Overall, what I have read indicates that body size is not a reliable predictor of food addiction. Whether or not food addiction exists, we do a disservice to everyone who is affected by it when we suggest that only fat people may be food addicts, and that all fat people must be food addicts.

Going back to the ‘Problem Food’ study, it is possible that these foods are the same ones identified by Sellman and colleagues in the NEEDNT Food List. This list is comprised of foods identified by the team as non-essential, energy-dense, nutritionally-deficient foods. Items ranging from alcohol, chocolate, cream, honey, jam, museli, sour cream, and whole milk all make this list of ‘problem foods’. The presentation of the NEEDNT list has been couched within an obesity epidemic narrative. The press release and subsequent news stories about the list all suggest that obese people need to be warned away from these foods. I’ve written about this before, but it is worth repeating here,

This is the usual discourse of the obesity epidemic and it shows how the authors fail to recognise that if foods are lacking in nutrition then all individuals – regardless of size – should be told to avoid them. Why is the focus, understood as prioritising health, directed only at fat people, who are assumed to be unhealthy based on their weight?

When I engage with the media, I am often admonished by media personalities with something like this, ‘But you can’t be saying that being fat isn’t unhealthy?’ ‘You must agree that being fat is unhealthy!’ And when I do refute the idea that being fat is unhealthy, then they always go in for what they see as the common sense-no brain-kill question – ‘But surely it isn’t okay that kids drink nothing but fizzy drinks?!’  (or some version of the ‘But who will think of the children!’)

My response is always the same: If we want to have a public health conversation about the health of kids, then let’s have one.

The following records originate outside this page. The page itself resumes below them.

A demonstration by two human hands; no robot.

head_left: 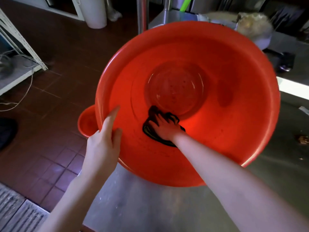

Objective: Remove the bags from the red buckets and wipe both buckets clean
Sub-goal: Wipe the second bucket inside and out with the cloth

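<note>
Wiping step: red bucket tilted on steel table, no bag inside. Left hand clamps near-left rim; right hand grips dark cloth against inner wall. Next: sweep base, far wall.

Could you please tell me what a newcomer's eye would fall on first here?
A big red bucket fills the middle of the view, tilted on a steel table. Inside it, the right hand holds a dark cloth against the wall near the bottom. The left hand holds the rim on the left.
</note>
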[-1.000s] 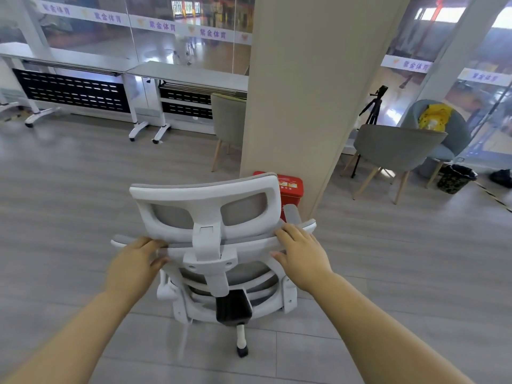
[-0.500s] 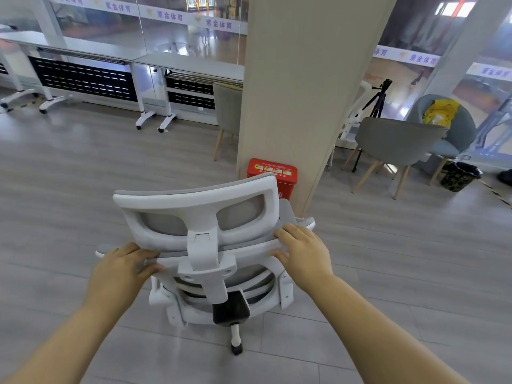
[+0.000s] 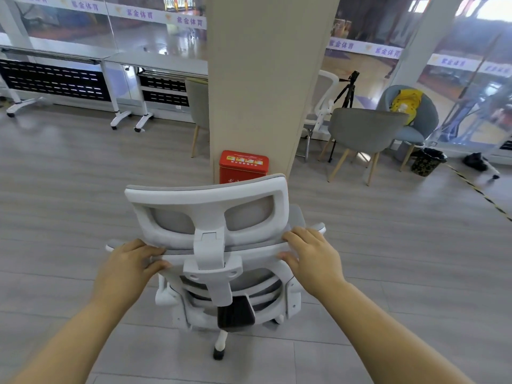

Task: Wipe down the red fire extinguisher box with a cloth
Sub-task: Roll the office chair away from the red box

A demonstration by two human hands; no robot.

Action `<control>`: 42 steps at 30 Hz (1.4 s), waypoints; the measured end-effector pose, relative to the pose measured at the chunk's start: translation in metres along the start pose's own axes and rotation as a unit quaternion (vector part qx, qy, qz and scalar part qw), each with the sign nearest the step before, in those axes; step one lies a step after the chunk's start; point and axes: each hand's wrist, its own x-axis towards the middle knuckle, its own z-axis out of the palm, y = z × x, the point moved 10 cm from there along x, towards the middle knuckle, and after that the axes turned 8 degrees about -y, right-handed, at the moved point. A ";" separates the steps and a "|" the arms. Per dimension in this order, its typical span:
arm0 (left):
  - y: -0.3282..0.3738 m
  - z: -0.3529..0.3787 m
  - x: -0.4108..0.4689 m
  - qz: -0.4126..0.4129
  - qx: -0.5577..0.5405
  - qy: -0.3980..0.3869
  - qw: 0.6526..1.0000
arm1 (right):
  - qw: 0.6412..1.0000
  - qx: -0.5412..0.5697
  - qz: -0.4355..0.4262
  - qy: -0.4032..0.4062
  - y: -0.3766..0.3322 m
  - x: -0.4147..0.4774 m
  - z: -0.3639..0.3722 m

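In the head view, your left hand (image 3: 130, 270) and right hand (image 3: 313, 259) both grasp the top rail of the white-framed office chair with grey mesh (image 3: 205, 200), low in the centre of the frame. Your fingers lie over the rail and your thumbs under it.

The red rectangular fire extinguisher box (image 3: 243, 166) stands on the floor against the foot of the beige square pillar (image 3: 263, 79). It sits just above the chair's headrest in the frame, with its lower part hidden behind the headrest.

You hold no cloth, and none shows anywhere. I judge you are clearing the way, since the chair stands between you and the box. Next, roll the chair aside, let go, and fetch a cloth before wiping.

The box's lid is shut, so its contents cannot be seen. Toward the right edge, the dark patterned waste bin (image 3: 428, 163) carries a black liner; what lies inside cannot be told.
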 end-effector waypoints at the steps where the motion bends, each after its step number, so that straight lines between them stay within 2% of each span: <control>1: 0.008 0.007 0.003 0.007 -0.011 -0.007 1.000 | 1.000 -0.004 0.007 0.004 0.008 -0.006 -0.003; 14: 0.128 0.108 0.069 0.139 -0.004 -0.107 0.984 | 0.988 -0.044 0.132 0.070 0.132 -0.067 -0.033; 20: 0.179 0.153 0.099 0.188 0.018 -0.142 0.972 | 0.976 -0.077 0.197 0.052 0.183 -0.077 -0.032; 25: 0.219 0.194 0.134 0.196 0.017 -0.205 0.959 | 0.963 -0.043 0.260 0.050 0.227 -0.072 -0.029; 32: 0.277 0.254 0.196 0.232 0.065 -0.312 0.919 | 0.929 0.014 0.370 0.018 0.304 -0.058 -0.025; 35: 0.305 0.281 0.221 0.248 0.062 -0.335 0.907 | 0.920 0.023 0.390 0.036 0.331 -0.050 -0.032; 37: 0.322 0.299 0.234 0.258 0.070 -0.348 0.899 | 0.906 0.019 0.422 0.017 0.351 -0.047 -0.031; 42: 0.353 0.335 0.259 0.291 0.088 -0.377 0.875 | 0.867 -0.054 0.483 -0.105 0.386 -0.039 -0.027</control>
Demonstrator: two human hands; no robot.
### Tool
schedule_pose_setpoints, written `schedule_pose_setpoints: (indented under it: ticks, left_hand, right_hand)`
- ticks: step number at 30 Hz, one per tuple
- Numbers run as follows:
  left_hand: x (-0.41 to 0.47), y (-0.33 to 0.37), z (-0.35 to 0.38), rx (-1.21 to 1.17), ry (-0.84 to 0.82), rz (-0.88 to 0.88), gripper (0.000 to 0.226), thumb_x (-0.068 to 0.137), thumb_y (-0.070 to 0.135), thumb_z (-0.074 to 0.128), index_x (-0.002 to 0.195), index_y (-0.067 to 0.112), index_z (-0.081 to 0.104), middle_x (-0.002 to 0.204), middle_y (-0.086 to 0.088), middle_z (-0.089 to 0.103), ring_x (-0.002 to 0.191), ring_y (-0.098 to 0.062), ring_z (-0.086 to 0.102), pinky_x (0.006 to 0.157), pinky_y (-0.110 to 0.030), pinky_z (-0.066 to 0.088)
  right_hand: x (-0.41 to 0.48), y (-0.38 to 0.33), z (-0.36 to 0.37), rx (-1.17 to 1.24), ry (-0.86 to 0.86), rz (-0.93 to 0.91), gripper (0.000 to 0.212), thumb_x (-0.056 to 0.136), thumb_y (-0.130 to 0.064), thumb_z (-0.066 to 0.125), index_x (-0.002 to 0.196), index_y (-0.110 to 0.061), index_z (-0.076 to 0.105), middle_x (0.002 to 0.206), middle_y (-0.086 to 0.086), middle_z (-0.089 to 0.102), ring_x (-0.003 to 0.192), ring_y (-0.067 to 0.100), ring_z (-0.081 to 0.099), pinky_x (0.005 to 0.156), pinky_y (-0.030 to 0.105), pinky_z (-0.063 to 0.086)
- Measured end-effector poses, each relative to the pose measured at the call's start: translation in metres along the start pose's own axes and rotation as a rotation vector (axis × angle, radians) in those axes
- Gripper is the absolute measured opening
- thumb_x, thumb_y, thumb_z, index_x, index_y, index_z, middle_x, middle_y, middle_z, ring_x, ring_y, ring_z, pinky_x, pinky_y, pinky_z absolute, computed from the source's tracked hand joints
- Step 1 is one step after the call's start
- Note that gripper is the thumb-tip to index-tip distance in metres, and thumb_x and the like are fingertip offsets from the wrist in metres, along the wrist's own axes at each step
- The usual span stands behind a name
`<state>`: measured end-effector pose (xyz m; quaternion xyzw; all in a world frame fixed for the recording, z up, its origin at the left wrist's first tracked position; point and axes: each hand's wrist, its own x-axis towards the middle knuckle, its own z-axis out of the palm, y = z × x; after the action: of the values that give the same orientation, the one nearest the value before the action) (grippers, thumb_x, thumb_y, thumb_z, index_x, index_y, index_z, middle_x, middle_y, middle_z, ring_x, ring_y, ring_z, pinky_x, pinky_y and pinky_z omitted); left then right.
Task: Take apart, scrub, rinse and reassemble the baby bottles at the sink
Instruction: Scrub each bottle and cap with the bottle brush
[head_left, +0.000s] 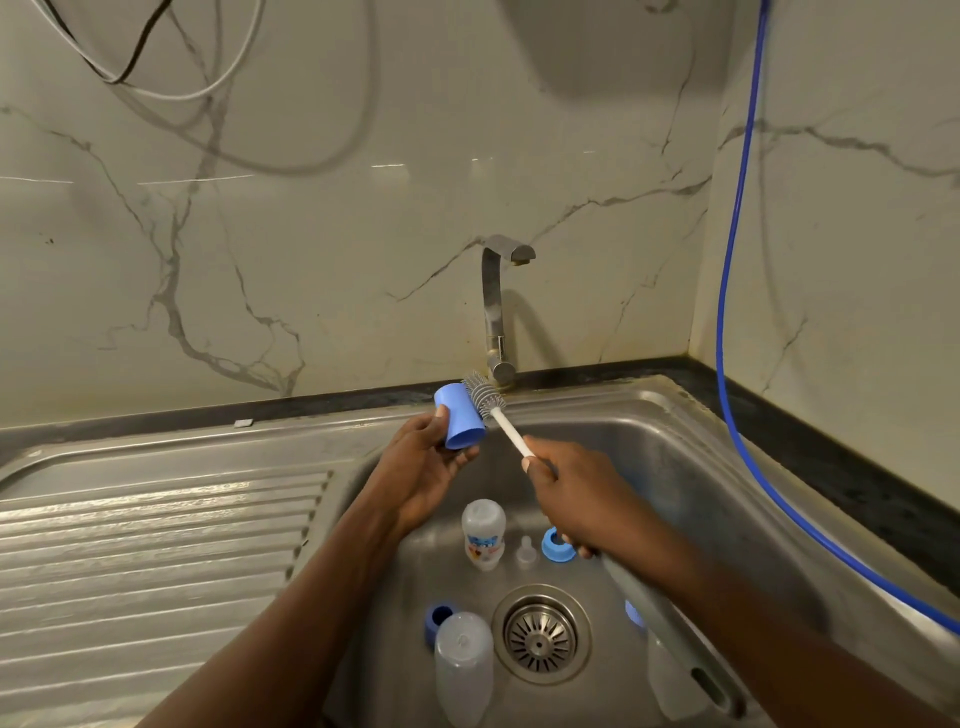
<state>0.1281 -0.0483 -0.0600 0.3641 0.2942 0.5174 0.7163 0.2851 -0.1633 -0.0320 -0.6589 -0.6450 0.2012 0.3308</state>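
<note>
My left hand (423, 470) holds a blue bottle cap (460, 415) above the back of the sink basin (675, 467). My right hand (576, 493) grips the long bottle brush, whose grey bristle head (483, 394) rests against the cap's side. The brush's grey handle (675, 639) runs down under my right forearm. In the basin lie a clear bottle with a printed label (483, 535), a clear teat (526, 550), a blue collar ring (556, 545), another clear bottle (464, 667) and a darker blue ring (438, 618). A further bottle (670, 686) and a blue part (634, 613) are partly hidden by the handle.
The steel tap (496, 306) stands behind the basin with no water running. A ribbed draining board (156, 545) lies to the left. The drain strainer (540, 634) sits mid-basin. A blue hose (732, 260) hangs along the right wall, and cables (156, 78) dangle top left.
</note>
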Motion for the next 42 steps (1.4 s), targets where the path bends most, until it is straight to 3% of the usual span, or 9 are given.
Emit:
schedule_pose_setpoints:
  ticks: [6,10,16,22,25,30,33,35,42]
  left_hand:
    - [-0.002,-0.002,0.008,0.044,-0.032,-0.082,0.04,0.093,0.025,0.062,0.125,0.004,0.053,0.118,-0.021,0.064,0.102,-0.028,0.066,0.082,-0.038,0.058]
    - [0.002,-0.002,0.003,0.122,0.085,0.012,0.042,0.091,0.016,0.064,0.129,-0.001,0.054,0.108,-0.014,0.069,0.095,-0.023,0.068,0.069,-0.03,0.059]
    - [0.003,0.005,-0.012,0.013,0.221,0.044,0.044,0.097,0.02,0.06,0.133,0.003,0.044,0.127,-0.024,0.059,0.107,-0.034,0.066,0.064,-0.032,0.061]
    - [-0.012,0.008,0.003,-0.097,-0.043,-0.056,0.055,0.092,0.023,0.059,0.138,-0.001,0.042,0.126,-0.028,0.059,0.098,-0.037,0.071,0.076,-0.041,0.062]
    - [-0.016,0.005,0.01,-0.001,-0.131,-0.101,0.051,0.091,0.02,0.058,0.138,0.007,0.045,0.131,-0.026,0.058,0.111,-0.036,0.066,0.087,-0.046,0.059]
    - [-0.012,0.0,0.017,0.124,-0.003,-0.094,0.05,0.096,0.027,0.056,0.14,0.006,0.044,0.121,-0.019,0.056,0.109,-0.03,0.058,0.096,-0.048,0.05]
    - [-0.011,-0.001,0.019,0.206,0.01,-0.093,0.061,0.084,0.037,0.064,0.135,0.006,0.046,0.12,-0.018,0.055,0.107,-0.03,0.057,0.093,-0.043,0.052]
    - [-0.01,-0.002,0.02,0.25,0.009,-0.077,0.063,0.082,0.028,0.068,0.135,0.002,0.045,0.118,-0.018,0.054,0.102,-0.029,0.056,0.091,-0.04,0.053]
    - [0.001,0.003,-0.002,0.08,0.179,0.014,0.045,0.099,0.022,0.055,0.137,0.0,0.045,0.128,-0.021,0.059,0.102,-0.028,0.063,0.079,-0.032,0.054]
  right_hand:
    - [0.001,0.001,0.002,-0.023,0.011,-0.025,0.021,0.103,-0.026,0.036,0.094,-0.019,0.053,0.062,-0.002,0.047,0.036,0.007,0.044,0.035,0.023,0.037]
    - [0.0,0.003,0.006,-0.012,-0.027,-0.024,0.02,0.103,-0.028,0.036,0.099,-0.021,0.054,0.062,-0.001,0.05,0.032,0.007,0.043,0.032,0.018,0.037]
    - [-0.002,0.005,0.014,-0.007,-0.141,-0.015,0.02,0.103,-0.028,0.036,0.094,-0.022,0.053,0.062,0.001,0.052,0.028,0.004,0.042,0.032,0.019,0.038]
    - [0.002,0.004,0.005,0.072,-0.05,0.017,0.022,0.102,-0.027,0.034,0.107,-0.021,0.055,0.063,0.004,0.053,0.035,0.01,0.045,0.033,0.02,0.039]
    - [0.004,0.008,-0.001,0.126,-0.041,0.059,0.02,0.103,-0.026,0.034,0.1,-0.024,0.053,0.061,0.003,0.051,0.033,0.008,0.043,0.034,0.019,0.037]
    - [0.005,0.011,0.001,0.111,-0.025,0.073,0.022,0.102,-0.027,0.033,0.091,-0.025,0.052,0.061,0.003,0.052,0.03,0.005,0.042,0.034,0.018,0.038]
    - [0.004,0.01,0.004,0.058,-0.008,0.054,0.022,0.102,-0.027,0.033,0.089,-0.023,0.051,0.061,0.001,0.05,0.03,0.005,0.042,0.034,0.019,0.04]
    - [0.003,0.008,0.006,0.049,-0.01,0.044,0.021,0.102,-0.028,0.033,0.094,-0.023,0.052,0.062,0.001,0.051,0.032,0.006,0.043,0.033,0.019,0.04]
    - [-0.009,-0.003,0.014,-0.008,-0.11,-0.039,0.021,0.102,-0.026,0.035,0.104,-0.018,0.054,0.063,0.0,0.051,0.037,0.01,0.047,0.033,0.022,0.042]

Let’s talk about the health of all kids, regardless of size. If we want to talk about whether kids should be drinking fizzy drinks, then let’s have that conversation. But why is it only a problem when fat kids drink fizzy drinks? Why do only obese people need to be educated about the foods identified on the NEEDNT list?

Allow me to answer my own questions: We have allowed ourselves to conflate weight with health so many times that we fail to realise when we are sacrificing our health in order to focus on weight.